What the task requires
In your copy of the entries, please include no pictures and return every word exactly.

========================================

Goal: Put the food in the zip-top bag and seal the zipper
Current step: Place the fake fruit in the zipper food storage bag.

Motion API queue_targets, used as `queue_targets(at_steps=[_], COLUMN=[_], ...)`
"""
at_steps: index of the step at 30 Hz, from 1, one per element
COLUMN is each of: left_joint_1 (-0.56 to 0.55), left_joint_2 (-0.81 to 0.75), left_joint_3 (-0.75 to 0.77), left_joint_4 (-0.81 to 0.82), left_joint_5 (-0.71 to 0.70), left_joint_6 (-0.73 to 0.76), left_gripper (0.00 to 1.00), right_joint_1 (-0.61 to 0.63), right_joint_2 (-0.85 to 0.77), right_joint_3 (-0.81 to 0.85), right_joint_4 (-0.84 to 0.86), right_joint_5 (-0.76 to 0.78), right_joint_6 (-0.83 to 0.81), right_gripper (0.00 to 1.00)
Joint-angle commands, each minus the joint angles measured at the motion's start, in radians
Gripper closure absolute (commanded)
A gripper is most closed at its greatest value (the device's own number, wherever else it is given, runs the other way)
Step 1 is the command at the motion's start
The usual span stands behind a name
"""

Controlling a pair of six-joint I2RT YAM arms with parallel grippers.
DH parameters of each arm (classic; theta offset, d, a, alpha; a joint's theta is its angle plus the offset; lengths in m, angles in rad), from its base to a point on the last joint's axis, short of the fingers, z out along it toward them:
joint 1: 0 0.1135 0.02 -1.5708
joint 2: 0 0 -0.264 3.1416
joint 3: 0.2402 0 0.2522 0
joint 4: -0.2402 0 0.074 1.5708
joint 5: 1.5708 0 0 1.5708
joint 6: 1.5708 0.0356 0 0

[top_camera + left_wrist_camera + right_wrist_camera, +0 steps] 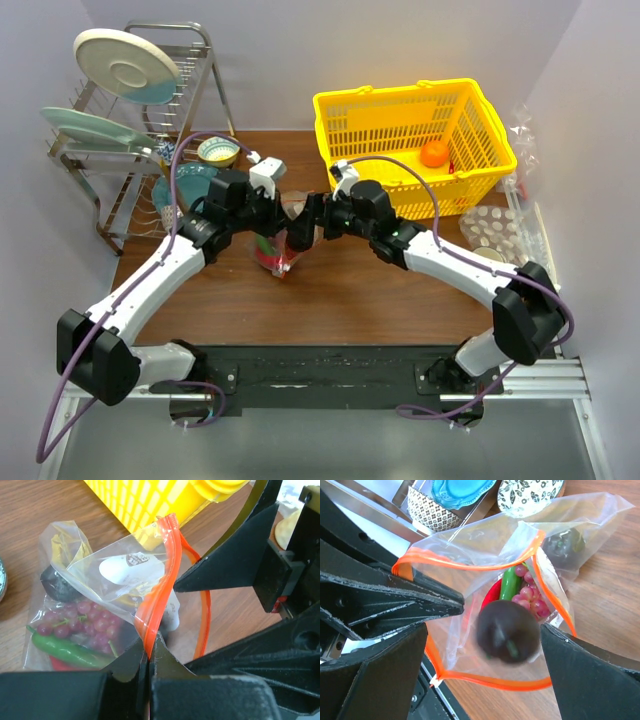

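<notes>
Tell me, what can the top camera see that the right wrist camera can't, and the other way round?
Only the top view: the yellow basket with an orange in it, the plates, and the whole left arm and right arm.

Only the right wrist view: inside the open bag, with grapes, a green vegetable, and a blurry dark fruit at its mouth, between the right fingers.

Both: the bag and the brown table.
</notes>
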Motion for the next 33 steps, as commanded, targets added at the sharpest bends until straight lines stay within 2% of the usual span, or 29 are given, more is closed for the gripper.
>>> queue_targets(at_steps=[1, 6, 10, 14, 18, 21, 25, 30, 33], left_joint_1=[0.021, 0.028, 0.028, 0.028, 0.028, 0.028, 0.028, 0.028, 0.028], left_joint_2=[-0.028, -0.026, -0.028, -0.026, -0.029, -0.031, -0.028, -0.025, -0.017], left_joint_3=[-0.002, -0.002, -0.004, -0.004, -0.008, -0.011, -0.016, -0.016, -0.015], left_joint_4=[0.07, 0.065, 0.059, 0.055, 0.055, 0.058, 0.059, 0.062, 0.058], left_joint_5=[0.079, 0.064, 0.044, 0.027, 0.017, 0.013, 0.005, -0.003, 0.002], left_joint_6=[-0.021, -0.015, -0.004, 0.0, 0.002, 0.004, 0.004, 0.007, 0.007], left_gripper=[1.0, 1.0, 1.0, 1.0, 1.0, 1.0, 1.0, 1.0, 1.0], right_joint_1=[0.008, 0.008, 0.004, 0.004, 0.003, -0.002, -0.003, -0.014, -0.049], right_joint_2=[-0.058, -0.122, -0.245, -0.317, -0.267, -0.201, -0.164, -0.141, -0.129], right_joint_3=[0.033, 0.05, 0.069, 0.112, 0.295, 0.425, 0.514, 0.592, 0.628], right_joint_4=[0.001, -0.077, -0.135, -0.172, -0.464, -0.621, -0.712, -0.767, -0.761], right_joint_5=[0.034, 0.06, 0.141, 0.222, 0.343, 0.389, 0.44, 0.572, 0.508], right_joint_6=[0.017, 0.011, -0.002, -0.093, -0.215, -0.285, -0.296, -0.228, -0.249], right_gripper=[0.01, 0.01, 0.01, 0.01, 0.01, 0.01, 0.01, 0.01, 0.01])
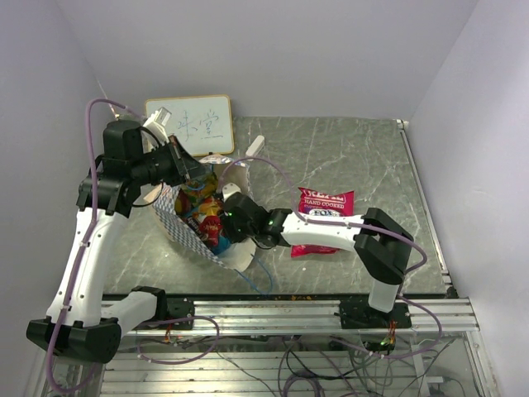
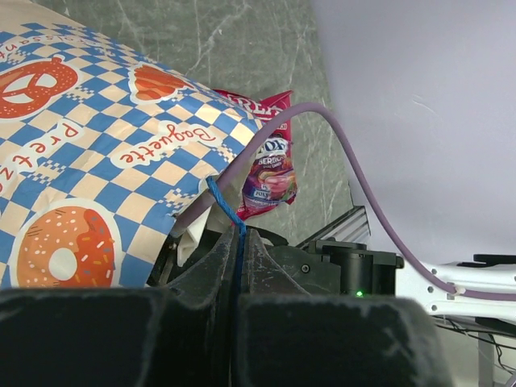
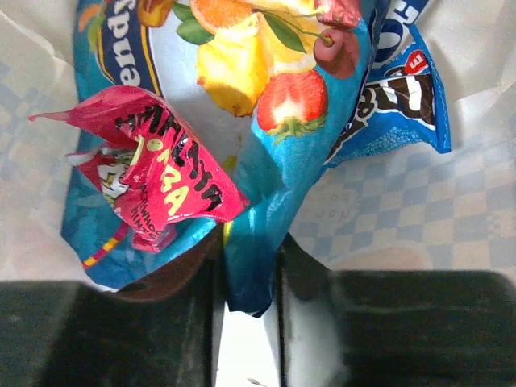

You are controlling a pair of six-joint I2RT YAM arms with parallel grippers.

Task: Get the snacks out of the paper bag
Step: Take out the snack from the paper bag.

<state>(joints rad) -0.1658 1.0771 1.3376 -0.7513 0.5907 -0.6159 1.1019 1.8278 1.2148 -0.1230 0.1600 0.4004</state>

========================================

Exercise answer
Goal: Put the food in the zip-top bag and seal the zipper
Current step: Place the fake fruit in the zipper food storage bag.

Motion API queue_targets, used as `queue_targets(at_steps=[_], COLUMN=[_], ...)`
"""
at_steps: index of the step at 30 Hz, from 1, one per element
COLUMN is each of: left_joint_1 (-0.56 to 0.55), left_joint_2 (-0.81 to 0.75), left_joint_3 (-0.75 to 0.77), left_joint_4 (-0.81 to 0.82), left_joint_5 (-0.71 to 0.70), left_joint_6 (-0.73 to 0.76), left_gripper (0.00 to 1.00), right_joint_1 (-0.61 to 0.63), right_joint_2 (-0.85 to 0.77), right_joint_3 (-0.81 to 0.85), right_joint_4 (-0.84 to 0.86), right_joint_5 (-0.76 to 0.78), right_joint_6 (-0.83 to 0.81), right_gripper (0.00 to 1.00)
Joint-angle commands, each minus the joint angles measured at the motion's start, in radians
Gripper closure absolute (commanded)
A gripper is most closed at its greatest value (the device's own number, wherever else it is given, runs the other way)
Step 1 is the command at the motion's start
The usual span stands behind a name
"""

Controlling a pair of six-joint I2RT YAM arms with parallel grippers.
DH parameters of each arm (classic; theta offset, d, a, alpha; a joint's theta is its angle plus the offset; lengths in m, angles in rad), from its base to a point on the last joint's axis, short of the fingers, z out along it toward them:
joint 1: 0 0.1135 0.02 -1.5708
joint 2: 0 0 -0.264 3.1416
joint 3: 0.2402 0 0.2522 0
joint 4: -0.2402 0 0.074 1.5708
joint 5: 1.5708 0 0 1.5708
joint 6: 1.5708 0.0356 0 0

[top_camera + left_wrist_camera + right_wrist_camera, +0 steps] 

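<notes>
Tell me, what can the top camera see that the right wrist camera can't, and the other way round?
Only the top view: the yellow basket with an orange in it, the plates, and the whole left arm and right arm.

Only the right wrist view: inside the open bag, with grapes, a green vegetable, and a blurry dark fruit at its mouth, between the right fingers.

Both: the bag and the brown table.
</notes>
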Motion for the next 33 steps, as commanded, targets added at the sharpest bends until straight lines stay within 2% of the usual span, or 29 are given, more is closed for the gripper.
>>> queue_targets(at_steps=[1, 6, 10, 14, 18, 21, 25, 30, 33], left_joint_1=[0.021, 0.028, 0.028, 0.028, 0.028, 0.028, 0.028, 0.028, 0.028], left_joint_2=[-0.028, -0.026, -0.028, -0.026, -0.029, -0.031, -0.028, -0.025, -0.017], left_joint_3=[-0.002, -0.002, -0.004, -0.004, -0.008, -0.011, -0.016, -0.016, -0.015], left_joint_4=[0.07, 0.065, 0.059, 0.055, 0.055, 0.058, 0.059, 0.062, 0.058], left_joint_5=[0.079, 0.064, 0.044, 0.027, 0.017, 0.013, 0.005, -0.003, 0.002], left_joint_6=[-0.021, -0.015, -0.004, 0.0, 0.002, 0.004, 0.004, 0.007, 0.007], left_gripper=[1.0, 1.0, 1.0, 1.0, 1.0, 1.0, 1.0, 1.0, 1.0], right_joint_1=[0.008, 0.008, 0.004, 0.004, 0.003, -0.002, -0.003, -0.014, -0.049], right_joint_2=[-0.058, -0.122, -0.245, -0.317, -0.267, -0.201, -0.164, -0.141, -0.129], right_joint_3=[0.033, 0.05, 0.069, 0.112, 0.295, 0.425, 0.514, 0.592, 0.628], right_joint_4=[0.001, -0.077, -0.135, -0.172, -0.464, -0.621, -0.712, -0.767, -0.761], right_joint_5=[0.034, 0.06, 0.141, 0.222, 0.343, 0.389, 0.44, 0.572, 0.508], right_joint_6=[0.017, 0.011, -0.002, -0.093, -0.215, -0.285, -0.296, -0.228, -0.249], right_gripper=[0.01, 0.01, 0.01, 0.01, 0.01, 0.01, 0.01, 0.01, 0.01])

You are controlling a pair of six-joint I2RT YAM arms with parallel grippers.

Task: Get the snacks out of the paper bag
Step: Take out the snack from the paper bag.

<state>(joints rad) -0.1658 1.0771 1.3376 -0.7513 0.5907 -0.6159 1.1019 1.8278 1.2148 -0.1230 0.1600 0.4004</state>

This completes the requested output.